Would you please restate all of the entries exactly, apart from the pictures?

=== Begin Enclosure ===

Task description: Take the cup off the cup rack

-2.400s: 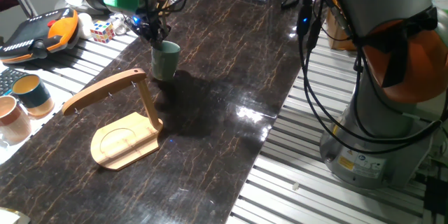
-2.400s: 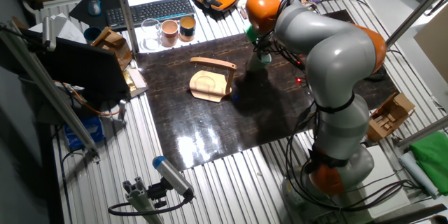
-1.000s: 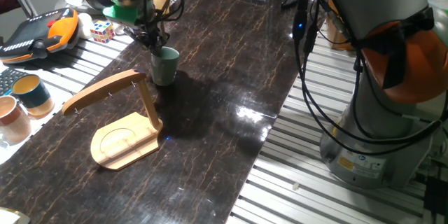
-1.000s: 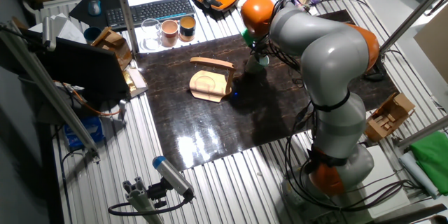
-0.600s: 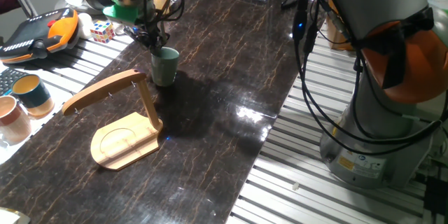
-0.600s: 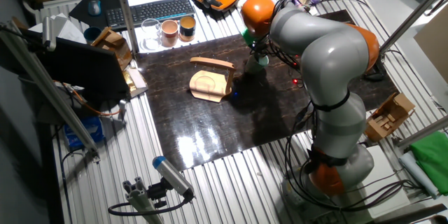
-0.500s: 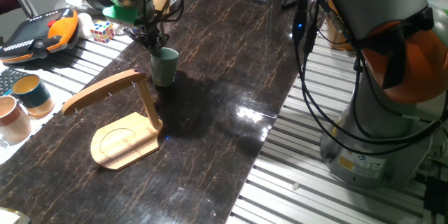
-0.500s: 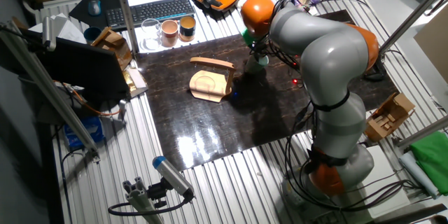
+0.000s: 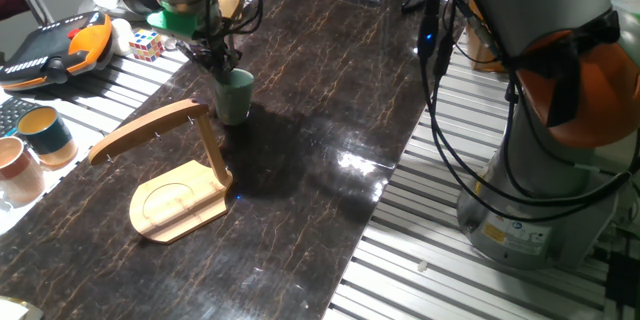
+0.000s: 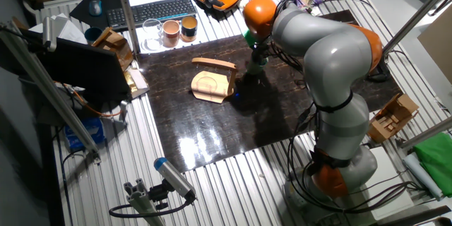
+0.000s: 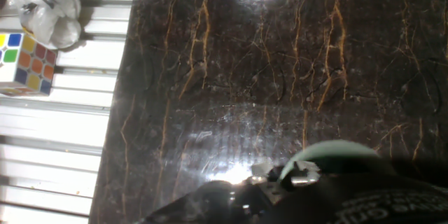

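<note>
the hand (image 9: 214, 56) sits at the rim of the cup (image 9: 235, 97), which stands on the tabletop (image 9: 330, 110) just beside the cup rack (image 9: 170, 175) (already off it); its grip cannot be told. a careless withdrawal could tip the cup against the rack.

Place: a robotics lab or test cell.
Floor and benches: ribbed aluminium profile panels (image 10: 233, 183) all around, with a dark marbled mat (image 9: 330, 110) as the work surface.
Robot: a big grey and orange arm (image 10: 332, 56) with loose black cables (image 9: 440, 80).
Controls: an orange teach pendant (image 9: 60, 45), a keyboard (image 10: 152, 8) and a mouse (image 10: 95, 5).
Rigging: metal poles (image 10: 42, 92) and a camera (image 10: 173, 176) on a mount.
Props: a Rubik's cube (image 11: 21, 63), spare cups (image 9: 30, 145).
</note>
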Robot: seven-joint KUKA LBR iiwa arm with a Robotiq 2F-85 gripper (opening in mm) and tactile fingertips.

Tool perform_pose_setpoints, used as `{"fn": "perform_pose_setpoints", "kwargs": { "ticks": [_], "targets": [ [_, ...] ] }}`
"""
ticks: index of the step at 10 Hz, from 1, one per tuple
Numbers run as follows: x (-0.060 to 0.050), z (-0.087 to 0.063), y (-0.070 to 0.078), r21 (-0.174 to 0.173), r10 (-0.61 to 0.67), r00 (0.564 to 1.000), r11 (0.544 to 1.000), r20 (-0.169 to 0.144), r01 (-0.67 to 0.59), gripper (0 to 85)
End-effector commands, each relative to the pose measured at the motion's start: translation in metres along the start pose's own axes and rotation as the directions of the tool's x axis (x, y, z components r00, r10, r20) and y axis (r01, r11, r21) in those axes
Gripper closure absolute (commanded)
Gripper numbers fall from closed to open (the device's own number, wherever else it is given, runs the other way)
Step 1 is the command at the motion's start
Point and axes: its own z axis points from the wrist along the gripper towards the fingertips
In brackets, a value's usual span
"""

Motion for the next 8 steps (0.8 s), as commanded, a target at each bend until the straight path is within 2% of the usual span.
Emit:
{"fn": "perform_pose_setpoints", "kwargs": {
  "ticks": [1, 2, 3, 4, 5, 6, 8],
  "targets": [
    [0.001, -0.002, 0.000, 0.001, -0.001, 1.000, 1.000, 0.001, 0.001, 51.0],
    [0.002, -0.003, 0.000, 0.000, 0.000, 1.000, 1.000, 0.000, 0.000, 45.0],
    [0.002, -0.005, 0.000, 0.001, 0.000, 1.000, 1.000, -0.011, 0.000, 43.3],
    [0.002, -0.011, 0.001, 0.010, -0.004, 0.999, 1.000, -0.042, 0.004, 43.3],
    [0.002, -0.021, 0.001, 0.022, -0.012, 0.996, 1.000, -0.091, 0.014, 44.0],
    [0.004, -0.034, 0.002, 0.037, -0.025, 0.992, 0.999, -0.126, 0.030, 46.7],
    [0.012, -0.062, 0.000, 0.053, -0.063, 0.982, 0.996, -0.179, 0.074, 59.7]
  ]
}}
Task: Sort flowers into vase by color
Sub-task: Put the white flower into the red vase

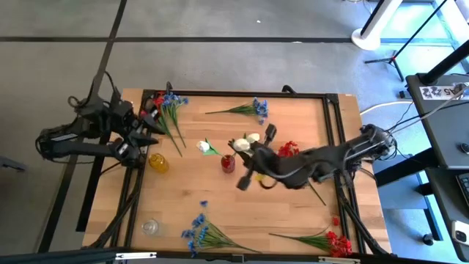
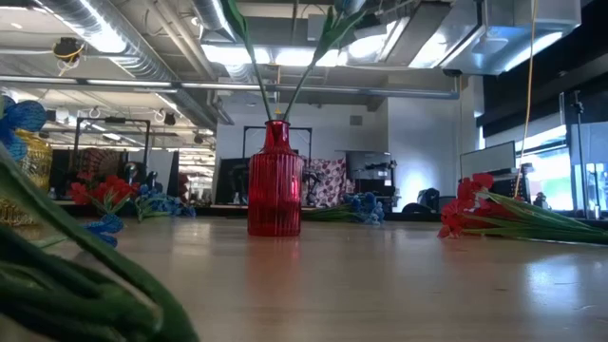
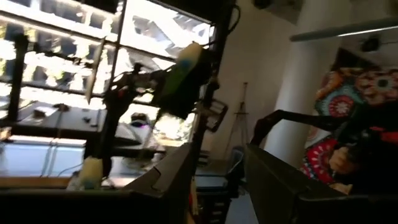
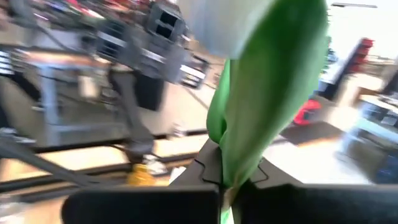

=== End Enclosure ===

# RESPONSE AREA
Task description: Take the cup off the cup rack

-2.400s: 
-2.400s: 
-1.000s: 
-1.000s: 
-0.600s: 
-0.600s: 
-0.500s: 
-0.500s: 
+0.000s: 
+0.000s: 
+0.000s: 

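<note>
the hand (image 9: 214, 56) sits at the rim of the cup (image 9: 235, 97), which stands on the tabletop (image 9: 330, 110) just beside the cup rack (image 9: 170, 175) (already off it); its grip cannot be told. a careless withdrawal could tip the cup against the rack.

Place: a robotics lab or test cell.
Floor and benches: ribbed aluminium profile panels (image 10: 233, 183) all around, with a dark marbled mat (image 9: 330, 110) as the work surface.
Robot: a big grey and orange arm (image 10: 332, 56) with loose black cables (image 9: 440, 80).
Controls: an orange teach pendant (image 9: 60, 45), a keyboard (image 10: 152, 8) and a mouse (image 10: 95, 5).
Rigging: metal poles (image 10: 42, 92) and a camera (image 10: 173, 176) on a mount.
Props: a Rubik's cube (image 11: 21, 63), spare cups (image 9: 30, 145).
</note>
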Robot: seven-joint KUKA LBR iiwa arm with a Robotiq 2F-85 gripper (opening in mm) and tactile fingertips.

Tool perform_pose_setpoints, used as `{"fn": "perform_pose_setpoints", "kwargs": { "ticks": [_], "targets": [ [_, ...] ] }}`
"""
ticks: index of the step at 10 Hz, from 1, one per tuple
Numbers run as follows: x (-0.060 to 0.050), z (-0.087 to 0.063), y (-0.070 to 0.078), r21 (-0.174 to 0.173), r10 (-0.61 to 0.67), r00 (0.564 to 1.000), r11 (0.544 to 1.000), r20 (-0.169 to 0.144), r01 (-0.67 to 0.59), gripper (0 to 85)
End-effector commands, each relative to the pose measured at the motion's start: translation in metres along the start pose's own axes and rotation as the directions of the tool's x axis (x, y, z components r00, r10, r20) and y axis (r01, r11, r21) in those axes
Gripper closure absolute (commanded)
Gripper numbers fall from closed to open (the device's own number, wherever else it is given, runs the other way)
Step 1 is the command at the motion's start
Point and axes: its own z axis points from the wrist along the gripper towards the fingertips
In brackets, a value's usual span
"""

Motion for the next 8 steps (0.8 s), as commanded, a target at each bend until the straight path is within 2% of the usual span.
Emit:
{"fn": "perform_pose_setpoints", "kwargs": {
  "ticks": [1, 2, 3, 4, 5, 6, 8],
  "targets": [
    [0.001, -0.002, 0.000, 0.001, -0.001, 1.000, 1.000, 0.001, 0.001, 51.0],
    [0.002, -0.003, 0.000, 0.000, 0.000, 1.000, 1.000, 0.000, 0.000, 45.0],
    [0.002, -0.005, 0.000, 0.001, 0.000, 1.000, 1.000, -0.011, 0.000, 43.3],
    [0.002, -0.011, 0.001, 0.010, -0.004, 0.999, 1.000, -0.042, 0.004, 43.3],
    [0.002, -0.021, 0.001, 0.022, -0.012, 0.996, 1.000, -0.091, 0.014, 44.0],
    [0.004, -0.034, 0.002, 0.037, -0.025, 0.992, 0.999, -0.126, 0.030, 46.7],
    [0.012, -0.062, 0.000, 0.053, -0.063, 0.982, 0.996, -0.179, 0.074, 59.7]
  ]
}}
Task: Sort flowers into vase by color
Sub-task: Put the white flower into the red vase

What was asked now has a complete answer.